Patriots Lower Expectations After Vrabel Promise to ‘Galvanize’ Team: Insider
It would probably be an understatement to say that the once-mighty New England Patriots dynasty has “fallen.” After winning six Super Bowls from 2001 to 2018, collecting nine AFC championships in that stretch of time and reaching the AFC title game in 13 of those 18 seasons, the Patriots run of success crashed to a violent, devastating halt.
The crash actually began midway through the 2019 season, the Patriots’ final year with future Hall of Fame, generally considered greatest of all time quarterback Tom Brady leading the team.
Since winning their first eight straight games that season, the Patriots have compiled a throughly unimpressive record of 37-56, including losses in their only two playoff games of the past six seasons, losing records every year except 2019 and 2021 (when they went 10-7), and back-to-back 4-13 disasters leading into the 2025 campaign.
Belichick Loses His Touch
Another Patriots and NFL legend, head coach Bill Belichick, was at the controls for five of those post-dynasty seasons. But he was fired after the 2023 debacle.
His replacement, former Patriots linebacker Jerod Mayo, also led the Patriots to a 4-13 season, and then was fired as well.

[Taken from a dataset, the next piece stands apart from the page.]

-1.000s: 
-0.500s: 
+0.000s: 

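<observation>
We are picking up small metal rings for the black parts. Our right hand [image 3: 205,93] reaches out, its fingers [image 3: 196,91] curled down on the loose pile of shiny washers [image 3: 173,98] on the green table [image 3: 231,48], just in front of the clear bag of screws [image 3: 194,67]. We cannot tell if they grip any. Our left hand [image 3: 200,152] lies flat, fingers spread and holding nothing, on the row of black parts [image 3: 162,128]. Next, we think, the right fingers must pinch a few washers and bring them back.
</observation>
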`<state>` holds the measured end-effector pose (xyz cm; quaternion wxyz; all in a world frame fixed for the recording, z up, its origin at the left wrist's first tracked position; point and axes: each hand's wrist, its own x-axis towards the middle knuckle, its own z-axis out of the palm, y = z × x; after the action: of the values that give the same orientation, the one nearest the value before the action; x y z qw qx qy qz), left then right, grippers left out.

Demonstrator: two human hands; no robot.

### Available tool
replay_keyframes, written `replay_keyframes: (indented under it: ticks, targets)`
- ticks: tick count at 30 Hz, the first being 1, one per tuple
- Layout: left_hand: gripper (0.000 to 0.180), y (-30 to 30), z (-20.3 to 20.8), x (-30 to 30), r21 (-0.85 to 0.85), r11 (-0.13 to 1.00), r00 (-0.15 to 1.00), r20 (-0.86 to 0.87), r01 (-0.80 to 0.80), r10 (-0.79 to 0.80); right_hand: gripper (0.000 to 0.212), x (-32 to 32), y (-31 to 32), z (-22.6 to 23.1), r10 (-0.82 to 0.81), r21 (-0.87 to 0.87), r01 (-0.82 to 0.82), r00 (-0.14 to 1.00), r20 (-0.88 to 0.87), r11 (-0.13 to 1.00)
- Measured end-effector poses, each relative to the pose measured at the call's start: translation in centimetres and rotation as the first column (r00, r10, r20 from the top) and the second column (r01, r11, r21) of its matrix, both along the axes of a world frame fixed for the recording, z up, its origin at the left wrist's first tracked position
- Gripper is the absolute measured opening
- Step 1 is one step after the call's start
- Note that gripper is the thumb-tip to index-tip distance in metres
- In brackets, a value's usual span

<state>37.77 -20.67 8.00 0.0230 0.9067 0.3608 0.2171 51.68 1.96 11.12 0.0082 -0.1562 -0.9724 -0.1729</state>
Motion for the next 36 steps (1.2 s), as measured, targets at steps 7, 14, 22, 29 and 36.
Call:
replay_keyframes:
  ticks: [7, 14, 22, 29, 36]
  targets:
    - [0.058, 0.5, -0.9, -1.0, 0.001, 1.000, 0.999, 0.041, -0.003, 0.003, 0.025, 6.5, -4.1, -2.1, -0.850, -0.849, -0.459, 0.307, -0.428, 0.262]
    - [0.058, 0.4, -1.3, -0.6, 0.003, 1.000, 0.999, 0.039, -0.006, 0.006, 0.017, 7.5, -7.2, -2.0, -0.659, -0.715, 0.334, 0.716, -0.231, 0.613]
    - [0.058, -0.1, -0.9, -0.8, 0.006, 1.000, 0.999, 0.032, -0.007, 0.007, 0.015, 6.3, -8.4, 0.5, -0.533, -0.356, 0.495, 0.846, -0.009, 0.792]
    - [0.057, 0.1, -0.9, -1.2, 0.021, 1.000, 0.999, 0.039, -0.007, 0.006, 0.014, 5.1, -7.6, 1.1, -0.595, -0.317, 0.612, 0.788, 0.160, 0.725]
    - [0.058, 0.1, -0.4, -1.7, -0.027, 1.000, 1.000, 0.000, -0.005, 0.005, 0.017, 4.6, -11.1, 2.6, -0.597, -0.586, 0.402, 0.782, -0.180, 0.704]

Vrabel Says He’ll ‘Galvanize’ New England
In stepped owner Robert Kraft’s next choice, another former Patriots linebacker, Mike Vrabel. The hiring created immediate excitement and renewed optimism among the Patriots’ faithful — a new spirt that Vrabel leaned into, and did a lot to generate, when he promised to “galvanize” the seemingly moribund franchise.
“I want to galvanize our football team. I want to galvanize this building. I want to galvanize our fans,” Vrabel said in his very first press conference. “We’re gonna earn the right to be here every day. We’re gonna remove entitlement from our football team.”

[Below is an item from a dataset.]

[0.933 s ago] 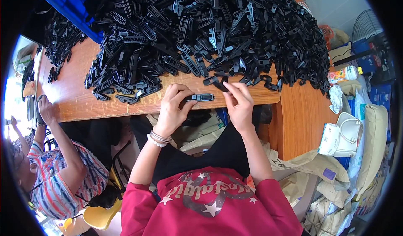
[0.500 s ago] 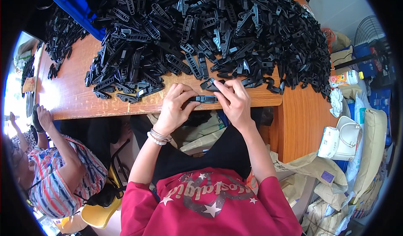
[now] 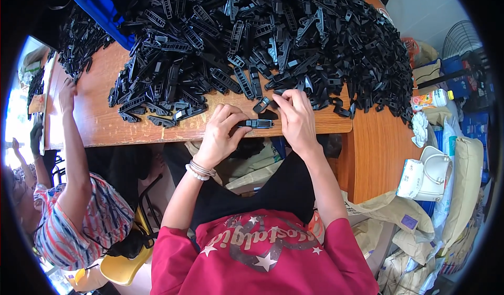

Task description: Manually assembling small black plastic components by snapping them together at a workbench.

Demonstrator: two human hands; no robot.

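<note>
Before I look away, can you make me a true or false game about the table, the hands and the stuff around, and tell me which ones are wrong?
1. The left hand pinches a black piece. True.
2. The bracelets are on the right wrist. False: the bracelets are on the left wrist.
3. The right hand wears a glove. False: the right hand is bare.
4. A big pile of black parts lies on the wooden table. True.
5. The shirt nearest the camera is green. False: that shirt is dark red.
6. There is a white handbag on the person's right. True.
</note>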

He followed through with what was widely seen as promising crop of free agent signings and a largely successful draft.
‘Course Correction’ After Early Optimism
But with the three-game preseason schedule now in the books, and the 2025 season’s opening kickoff against the Las Vegas Raiders at Gillette Stadium just two weeks away, one longtime Patriots insider said on Sunday that the Patriots are still facing some serious “growing pains,” and that the “early momentum” set by Vrabel has been “stunted.”
“Vrabel did such an effective job accomplishing one of his first goals as Patriots coach that a course correction is now required,” wrote ESPN Patriots correspondent Mike Reiss — who has covered the Patriots since 1997, first for local Boston media outlets, then moving on to ESPN in 2009.

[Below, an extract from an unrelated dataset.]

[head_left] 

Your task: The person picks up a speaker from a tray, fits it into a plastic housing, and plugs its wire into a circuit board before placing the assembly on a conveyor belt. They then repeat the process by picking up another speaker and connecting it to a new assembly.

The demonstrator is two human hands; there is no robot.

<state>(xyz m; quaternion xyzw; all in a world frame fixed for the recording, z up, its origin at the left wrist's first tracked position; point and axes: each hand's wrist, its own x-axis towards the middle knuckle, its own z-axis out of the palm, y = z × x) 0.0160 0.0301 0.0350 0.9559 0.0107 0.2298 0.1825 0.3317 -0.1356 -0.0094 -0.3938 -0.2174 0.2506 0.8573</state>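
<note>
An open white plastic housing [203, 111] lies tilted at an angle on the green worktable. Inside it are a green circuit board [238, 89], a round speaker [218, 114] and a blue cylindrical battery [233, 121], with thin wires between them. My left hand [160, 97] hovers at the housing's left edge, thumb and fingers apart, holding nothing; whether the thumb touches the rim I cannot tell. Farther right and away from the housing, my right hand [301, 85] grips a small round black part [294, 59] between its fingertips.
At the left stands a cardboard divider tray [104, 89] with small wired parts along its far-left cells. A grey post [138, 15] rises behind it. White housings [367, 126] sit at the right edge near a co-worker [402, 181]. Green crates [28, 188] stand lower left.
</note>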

“It’s a credit to Vrabel and how he had instantly uplifted the spirits and outlook of a Patriots franchise that had dipped in Bill Belichick’s final two seasons and Jerod Mayo’s lone year as coach,” Reiss wrote. “In another respect, it’s a reminder that the Patriots still have plenty of ground to cover to reach the upper echelon of the NFL.”
Vrabel’s New Tune: ‘Far From Where We Need to Be’
Reiss added that he spoke to an “NFL front office source who has watched the Patriots this preseason,” who had a highly restrained outlook on the season for the New England franchise, calling the team “thin in multiple spots beyond their starting lineup because of shaky drafts in recent years that have contributed to a roster that will require more than one year to replenish.”
Even Vrabel himself struck a downbeat note following the Patriots’ preseason finale, a 42-10 beat-down at hands of the New York Giants — a team that finished with an even worse record than New England last year (3-14).
“We’re so far from being where we need to be,” a somber Vrabel said after that game. “I’m really trying to get that message across, stringing one good day together, and putting another day together.”